Correction, it should have been "Rebecca Horowitz". Sorry, I'm having a hard time processing this right now.

David Basora

Correction, it should have been "Rebecca Horowitz". Sorry, I'm having a hard time processing this right now.

David Starobin

I got to know Ed in the AOL Author's Lounge. Our initial point of connection was Manuel Gayol, the wonderful Puerto Rican guitarist, and my teacher in the late 50s. Ed and I exchanged our wares: my CDs for his books. His books came heavily inscribed. Much like the volumes themselves, the inscriptions were densely written, sometimes running more than a page in length. I'll miss his enthusiasm for life, but savor his passionate involvement with the characters that populate his writing.

Amelia

Ed and I spent about six months fervently writing emails and chats to each other and he was convinced we were meant to meet. He was hoping that one day I could help him with the Rebecca Horowitz book publicity or some such - I suppose I reminded him of the character.

We eventually met in person and I was amazed and overwhelmed for every minute of our visit while he was in San Francisco for a speaking event.

We lost touch over the past year. For any of his family who is reading this - and I see that Alyson has - he always spoke very fondly and frequently of you all and recalled memories of your youth daily. I'm glad to see that you loved him, and yes, I can see how he was impossible to live with.

He had one of the fullest lives I've ever known.

Claudia

I met Eduardo about four years ago at one of my poetry readings in Manhattan then at a book signing for his Ohmaha Bigelow book signing at Barnes and Nobles in Manhattan. He had autographed Casualties of War as well. Eduardo had an online persona and a real time persona...It is a pity he hid who he really was as a person from those on AOL.

I know that he didn't believe in G-d. May his soul rest in peace nonetheless.

Rebecca

Having just found out today, Christmas day, that Edgar passed away has brought me great sadness and personal regret for the contact we'd not had lately.

Had there been time, I'm sure he'd not have been alone for he did have loving family and friends despite any relationship challenges.

After my holiday greeting bounced back from Edgar's usual email address, I was confronted by online headlines associated with his name. I've just now been able to search for information regarding his passing and hope to find note of his final resting place so that I may pay my respects...however regretfully overdue.

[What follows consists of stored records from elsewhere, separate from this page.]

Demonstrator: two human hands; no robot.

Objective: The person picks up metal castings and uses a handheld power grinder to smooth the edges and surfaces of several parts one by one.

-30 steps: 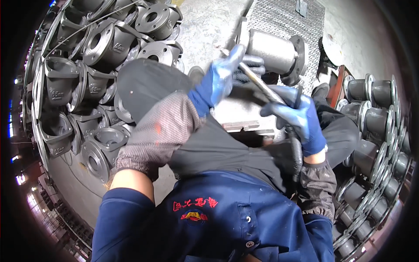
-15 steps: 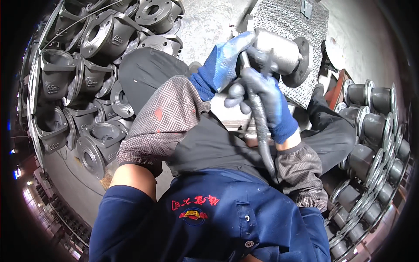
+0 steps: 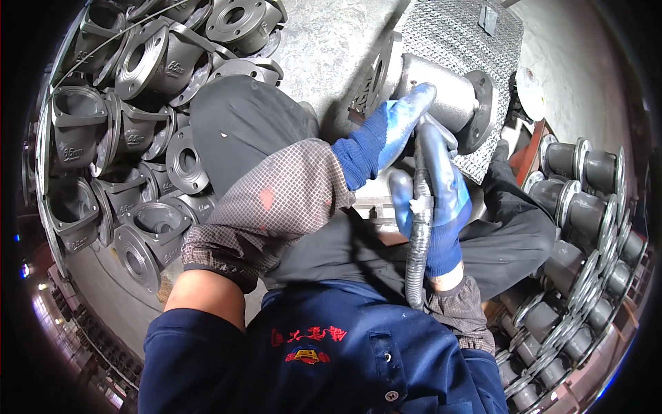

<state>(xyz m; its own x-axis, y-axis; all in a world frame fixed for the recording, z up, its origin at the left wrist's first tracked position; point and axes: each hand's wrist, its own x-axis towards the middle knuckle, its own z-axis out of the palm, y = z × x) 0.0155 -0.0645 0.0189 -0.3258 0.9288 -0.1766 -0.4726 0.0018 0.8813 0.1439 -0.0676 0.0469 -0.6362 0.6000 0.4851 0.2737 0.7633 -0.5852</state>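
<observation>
My right hand (image 3: 445, 186), in a blue coated glove, is closed around a grey hose-fed tool (image 3: 420, 231) whose ribbed hose runs back toward my waist. Gloved the same way, my left hand (image 3: 403, 121) is wrapped at the tool's front end, its upper finger laid against a grey valve body (image 3: 441, 86). Both hands hide the tool's working end, so its kind does not show. The valve body lies on its side, with a round flange (image 3: 479, 110) at the right and a wider flange at the left. Beneath it is a textured metal plate (image 3: 455, 31).
Many flanged castings (image 3: 155, 62) are stacked at my left. Rows of smaller flanged pieces (image 3: 576, 207) stand at my right, near a reddish bar (image 3: 529, 155). A pale disc (image 3: 531, 93) lies beyond the plate. My bent legs flank the work.
My left hand has shifted right and down, onto the valve body's near side. My right hand and the tool have moved slightly right and nearer me; the casting's left flange is now uncovered.
</observation>
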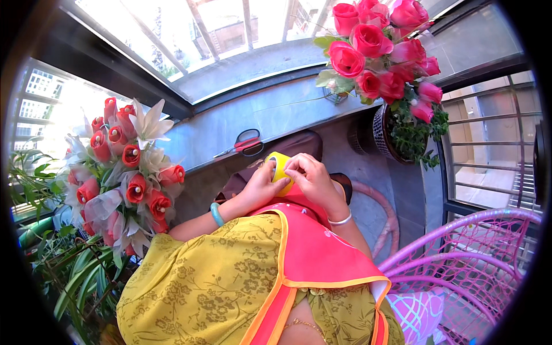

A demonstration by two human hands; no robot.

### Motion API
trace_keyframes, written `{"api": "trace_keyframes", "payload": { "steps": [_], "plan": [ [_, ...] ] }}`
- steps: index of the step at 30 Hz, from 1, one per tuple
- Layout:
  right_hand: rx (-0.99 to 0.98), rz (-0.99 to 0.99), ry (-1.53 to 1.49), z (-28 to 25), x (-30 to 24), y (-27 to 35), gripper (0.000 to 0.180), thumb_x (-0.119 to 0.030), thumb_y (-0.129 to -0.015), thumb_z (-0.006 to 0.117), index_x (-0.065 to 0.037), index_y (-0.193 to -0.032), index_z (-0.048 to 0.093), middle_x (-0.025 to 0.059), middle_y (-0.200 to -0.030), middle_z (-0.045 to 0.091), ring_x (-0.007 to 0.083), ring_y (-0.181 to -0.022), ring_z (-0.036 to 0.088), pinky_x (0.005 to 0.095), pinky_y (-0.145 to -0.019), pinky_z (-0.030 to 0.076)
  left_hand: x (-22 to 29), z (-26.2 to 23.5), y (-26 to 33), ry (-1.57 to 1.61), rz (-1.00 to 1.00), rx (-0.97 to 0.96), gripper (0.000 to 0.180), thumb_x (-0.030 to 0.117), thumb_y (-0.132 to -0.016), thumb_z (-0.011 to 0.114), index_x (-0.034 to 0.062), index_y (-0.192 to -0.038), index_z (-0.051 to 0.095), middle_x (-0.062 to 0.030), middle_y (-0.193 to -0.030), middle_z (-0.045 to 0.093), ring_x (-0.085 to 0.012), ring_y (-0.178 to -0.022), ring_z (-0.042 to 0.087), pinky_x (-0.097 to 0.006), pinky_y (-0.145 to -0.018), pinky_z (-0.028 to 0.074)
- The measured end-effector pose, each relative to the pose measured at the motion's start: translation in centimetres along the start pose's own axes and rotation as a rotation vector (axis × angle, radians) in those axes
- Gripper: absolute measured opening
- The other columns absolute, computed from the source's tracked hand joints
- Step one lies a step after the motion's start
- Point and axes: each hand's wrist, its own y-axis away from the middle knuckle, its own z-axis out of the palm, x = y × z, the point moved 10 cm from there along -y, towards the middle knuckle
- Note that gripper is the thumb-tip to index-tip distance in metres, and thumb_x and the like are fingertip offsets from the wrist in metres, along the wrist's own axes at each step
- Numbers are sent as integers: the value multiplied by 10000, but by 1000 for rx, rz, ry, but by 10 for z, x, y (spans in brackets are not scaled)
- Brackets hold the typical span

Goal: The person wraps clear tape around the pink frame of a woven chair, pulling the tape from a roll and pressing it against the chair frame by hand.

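A roll of yellow tape (278,163) is held upright over my lap. My left hand (263,183) grips it from the left, fingers wrapped on its near side and thumb across its front. On the right side, my right hand (310,175) is bent over the roll with its thumb and fingertips pinched together at the tape's edge. Whether a loose tape end is between those fingertips is too small to tell. Scissors (248,142) with black and red handles lie on the grey ledge beyond my hands, blades pointing left.
Red roses with white lilies (131,155) stand at the left above green plants. Pink roses (371,49) rise at the far right beside a potted plant (397,135). A pink woven chair (460,253) is at the lower right. The grey window ledge (210,129) runs across the front.
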Motion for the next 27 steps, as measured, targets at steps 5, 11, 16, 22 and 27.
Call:
{"api": "trace_keyframes", "payload": {
  "steps": [5,11,16,22,27],
  "plan": [
    [88,195,-356,-6,26,12,73,-23,-814,581,1,-820,512,88,-812,584,171,-728,579,276,-648,467,0,12,9,263,-165,-153,446,180,-823,652,-35,-1117,395,-94,-885,583,-102,-824,549,-255,-681,450],
    [254,176,-89,-41,14,10,49,-30,-847,569,6,-831,539,59,-822,601,98,-717,553,236,-664,458,-1,26,9,116,-33,-292,511,175,-837,631,0,-1221,343,-136,-931,612,-155,-861,593,-283,-743,461],
    [350,82,-169,-56,1,9,56,-26,-847,558,9,-832,515,80,-830,590,129,-684,559,249,-628,465,13,18,-3,-49,80,-183,498,183,-827,637,-5,-1205,373,-150,-902,616,-197,-812,610,-307,-697,464],
    [398,-24,-82,-68,-49,19,57,-21,-848,565,6,-833,518,75,-854,587,103,-704,548,224,-642,456,18,17,-17,-17,50,-145,517,152,-835,640,-20,-1226,349,-85,-947,583,-115,-817,581,-247,-702,470],
    [562,-60,-325,-101,-57,31,46,-12,-861,556,5,-845,516,65,-929,563,88,-800,524,208,-728,435,37,18,-3,89,68,-163,585,167,-806,674,33,-1264,334,-85,-839,596,-110,-751,561,-244,-660,451]
  ]
}}
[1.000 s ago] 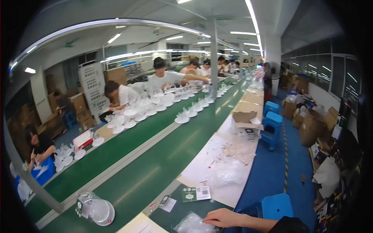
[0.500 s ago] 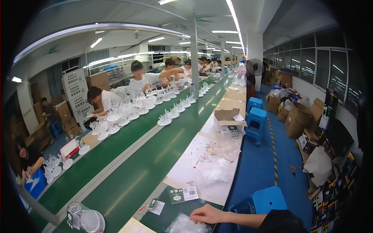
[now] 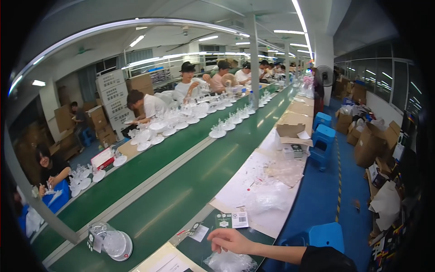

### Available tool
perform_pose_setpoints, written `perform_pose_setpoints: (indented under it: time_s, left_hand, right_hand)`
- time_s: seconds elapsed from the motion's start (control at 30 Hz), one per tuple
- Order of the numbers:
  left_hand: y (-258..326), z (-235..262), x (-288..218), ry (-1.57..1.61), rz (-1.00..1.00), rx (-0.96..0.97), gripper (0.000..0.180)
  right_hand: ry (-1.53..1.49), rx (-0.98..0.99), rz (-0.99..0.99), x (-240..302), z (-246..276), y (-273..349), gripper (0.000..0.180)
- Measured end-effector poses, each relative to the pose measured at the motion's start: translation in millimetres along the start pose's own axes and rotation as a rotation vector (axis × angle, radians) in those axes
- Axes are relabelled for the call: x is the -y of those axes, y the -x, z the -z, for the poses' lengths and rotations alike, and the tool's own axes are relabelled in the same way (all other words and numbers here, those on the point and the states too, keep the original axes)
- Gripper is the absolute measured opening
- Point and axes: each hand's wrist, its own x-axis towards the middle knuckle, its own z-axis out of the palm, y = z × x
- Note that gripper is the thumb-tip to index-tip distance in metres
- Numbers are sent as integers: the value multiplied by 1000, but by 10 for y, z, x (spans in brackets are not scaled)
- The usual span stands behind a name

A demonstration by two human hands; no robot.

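My right hand (image 3: 231, 240) reaches in from the lower right in a black sleeve. Its fingers are loosely bent and slightly apart, pointing down, with nothing visible between them. Just below the fingertips lies a crumpled heap of clear plastic film or bags (image 3: 230, 262), cut off by the lower edge. Beyond the hand are a green-and-white printed card (image 3: 232, 220) and a small white tag (image 3: 199, 233). To the left, a clear domed plastic pack with a round base (image 3: 117, 245) rests tilted on the green belt. My left hand is out of view.
A long green conveyor belt (image 3: 172, 199) carries clear figures on round bases (image 3: 233, 119). Several people work along its far side. An open cardboard box (image 3: 292, 133) and more clear film (image 3: 267, 199) lie on the white bench. Blue stools (image 3: 326, 238) stand to the right.
The view has turned left, so the scene sits further right. My right hand has shifted left and up over the clear film, its fingers lifting a little.
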Motion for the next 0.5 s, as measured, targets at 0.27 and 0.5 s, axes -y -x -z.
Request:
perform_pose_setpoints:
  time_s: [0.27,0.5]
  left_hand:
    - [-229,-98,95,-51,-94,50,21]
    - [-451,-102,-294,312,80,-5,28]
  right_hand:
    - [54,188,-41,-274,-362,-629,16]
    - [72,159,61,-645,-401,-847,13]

Edgar was a unique friend and one I shall regret the loss of.

~R

Huck Portobello

EVY was a great friend in the chatroom (AOL Authors Lounge). I never had the privilege of meeting him face to face. I experienced him as hugely well-read, kind and generous, with a massive energy - his input into the chatroom was never less than 'electric', always with something enlightening or cogent to say. It was always great great fun to be alongside him in a chatroom - I say alongside, as I was fortunate 'never to be on the receiving end' of Ed's famed brutal tongue! I enjoyed his company, his prose - and was honored to be mentioned somewhere in the opening pages to Omaha Bigelow, along with several others. He was a phenomenon - Jekyll and Hyde! I was utterly privileged to have known his 'Dr Jekyll'/good side. And I will sorely miss him, the irreplaceable EVY!

Okie Dokie

I chatted with him in the AOL chat room. He was obviously intelligent and talented and made enemies in there because he didn't suffer fools. He turned his wrath on me once but I took it in stride because I greatly admired his talent. Sorry he didn't get his due as a writer, there must be more writers out there like him, and it must leave them with bitterness; it's the luck of the draw to a certain extent. I hope someday he gains the recognition he longed for-who knows, it could happen.

Bob Cherin (chatdrivel)

I knew Ed for 12 years. The last time I saw him was in Miami, when he attended the Miami Book Fair.

Few know that Grammy winner Suzanne Vega was his step-daughter.

Minerva

EVY was the soul of the authors' lounge on AOL. We made vague plans to meet in Cambridge that unfortunately never materialized, but we chatted often on AOL. He could be difficult, but he was brilliant and it was always obvious to me (and to anyone who listened) that a warm heart beat beneath that acerbic tongue, and that he craved appreciation.